Melatonin inhibits the nuclear translocation of the glucocorticoid receptor (GR): an answer to its anti-apoptotic effect on mouse thymocytes

PRESMAN DM, CEBALLOS NR, GALIGNIANA MD, PECCI A.

Buenos Aires

Congreso; X Congress of the Panamerican Association for Biochemistry & Molecular Biology/SAIB; 2006

In previous works, our group have demonstrated that the antagonistic effect of melatonin on the glucocorticoid-mediated apoptosis on mouse thymocytes involves the prevention of cytochrome C release and a decrease in bax expression. Despite that several reports have shown the antagonism melatonin/ glucocorticoid, little is known about the molecular mechanisms involved on this process. In the present work we analysed the ability of melatonin to modulate GR activation. We found, by performing competence assays that melatonin does not affect the binding of dexamethasone to GR. However, according to immunofluorescence confocal microscopy and subcellular fractionation followed by western-blot assays, melatonin prevents the dexamethasone-mediated GR nuclear translocation.

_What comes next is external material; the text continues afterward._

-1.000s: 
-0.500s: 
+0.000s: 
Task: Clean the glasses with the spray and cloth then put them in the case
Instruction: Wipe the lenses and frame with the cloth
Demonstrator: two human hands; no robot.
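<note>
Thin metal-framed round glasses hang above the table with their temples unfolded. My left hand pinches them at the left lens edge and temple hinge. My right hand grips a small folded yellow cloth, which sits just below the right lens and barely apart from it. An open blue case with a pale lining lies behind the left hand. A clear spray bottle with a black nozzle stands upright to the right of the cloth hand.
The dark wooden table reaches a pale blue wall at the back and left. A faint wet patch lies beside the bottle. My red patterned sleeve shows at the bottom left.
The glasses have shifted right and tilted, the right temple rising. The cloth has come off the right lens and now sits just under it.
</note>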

Moreover, we also observed, by co-immunoprecipitation experiments, that the methoxyindole completely blocks the GR/Hsp90 disssociation. Theses effects seem to be tissue-specific as it does not occur on another cell types like HC11 and Cos-7 cell lines. Taken together the results suggest that melatonin is working as a modifier that influences the transformation of GR upon hormone induction, in a tissue specific manner.